What can we learn from structural change of countries that successfully industrialised in the 20th and 21st century? This paper explains that current attempts at economic transformation of the structure of countries’ economies, including industrial development, have to be analysed and understood within the shift to the new, financialised phase of capitalism and the imposition of neoliberal practices, interests and ideologies within countries and on their international economic and financial relations. Rather than reflecting an ideology of the reduction of the role of the state, neoliberalism has entailed the redirection and transformation of the control and role of the state in the provision of welfare, social security, industrial development and deregulation of trade, labour and finance as well as reorientation of both domestic macroeconomic policies and the global financial architecture.

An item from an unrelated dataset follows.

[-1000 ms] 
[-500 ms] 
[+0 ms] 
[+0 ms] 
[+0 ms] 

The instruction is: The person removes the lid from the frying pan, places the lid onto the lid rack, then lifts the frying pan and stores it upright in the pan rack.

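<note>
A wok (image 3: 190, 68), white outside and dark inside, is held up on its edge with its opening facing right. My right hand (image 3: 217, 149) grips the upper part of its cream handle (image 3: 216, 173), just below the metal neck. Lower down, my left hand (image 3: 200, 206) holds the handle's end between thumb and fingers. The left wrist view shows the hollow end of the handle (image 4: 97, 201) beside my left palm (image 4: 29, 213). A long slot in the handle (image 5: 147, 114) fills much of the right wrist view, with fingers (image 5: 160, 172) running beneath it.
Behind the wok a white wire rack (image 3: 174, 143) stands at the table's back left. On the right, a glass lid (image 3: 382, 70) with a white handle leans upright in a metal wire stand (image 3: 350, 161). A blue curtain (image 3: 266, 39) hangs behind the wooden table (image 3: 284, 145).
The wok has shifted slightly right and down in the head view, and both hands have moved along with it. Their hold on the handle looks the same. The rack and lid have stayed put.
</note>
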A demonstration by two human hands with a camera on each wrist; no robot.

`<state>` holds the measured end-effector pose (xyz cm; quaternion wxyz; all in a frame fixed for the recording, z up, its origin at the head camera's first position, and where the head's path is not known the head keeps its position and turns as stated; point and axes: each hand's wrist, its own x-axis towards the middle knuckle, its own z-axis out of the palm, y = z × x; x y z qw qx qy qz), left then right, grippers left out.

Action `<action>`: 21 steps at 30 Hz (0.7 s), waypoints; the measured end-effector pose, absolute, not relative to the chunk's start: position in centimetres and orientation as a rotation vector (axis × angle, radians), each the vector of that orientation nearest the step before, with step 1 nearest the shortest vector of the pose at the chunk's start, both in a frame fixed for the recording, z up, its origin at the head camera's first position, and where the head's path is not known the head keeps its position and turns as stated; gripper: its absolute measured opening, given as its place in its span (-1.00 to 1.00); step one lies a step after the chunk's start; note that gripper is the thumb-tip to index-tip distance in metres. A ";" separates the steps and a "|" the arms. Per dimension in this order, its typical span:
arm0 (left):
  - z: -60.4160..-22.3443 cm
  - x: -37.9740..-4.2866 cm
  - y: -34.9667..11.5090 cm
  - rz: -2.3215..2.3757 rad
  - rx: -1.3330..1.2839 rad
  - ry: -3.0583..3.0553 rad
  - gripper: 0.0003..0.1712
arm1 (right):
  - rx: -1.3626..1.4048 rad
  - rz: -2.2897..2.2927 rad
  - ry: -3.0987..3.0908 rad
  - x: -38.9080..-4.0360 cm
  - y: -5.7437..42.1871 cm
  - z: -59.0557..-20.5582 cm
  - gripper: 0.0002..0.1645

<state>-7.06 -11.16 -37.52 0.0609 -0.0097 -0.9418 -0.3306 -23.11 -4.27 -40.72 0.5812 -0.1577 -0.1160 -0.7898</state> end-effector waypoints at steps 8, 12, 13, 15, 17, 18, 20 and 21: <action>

The lessons that can be learned from studying late industrialising countries, such as the Asian Tigers, that had achieved relatively high levels of industrial transformation, have to take into account this context, including the analytical reduction, even implosion, of concepts such as development and industrial policy. Further, one has to understand the limitation of current mainstream economics approaches in the context of the redefined and degraded notions of development and the roles of the state that neoliberalism deployed defensively in response to ideas that developmental states played key roles in economic transformations of the late industrialisers. First, we revisit the nature and role of industrial policy. Second, we situate these in relation to one another and what lessons we have learned from the developmental state paradigm and how we might take these lessons forward. And, third, we turn to the relationship between economic and social development. We are mindful, as already suggested, that neoliberalism, as the current stage of capitalism – now longer lasting than its “Keynesian” predecessor – is underpinned by financialisation, something that is increasingly acknowledged across the literature but which needs to be taken into account other than treating finance as one amongst many other factors.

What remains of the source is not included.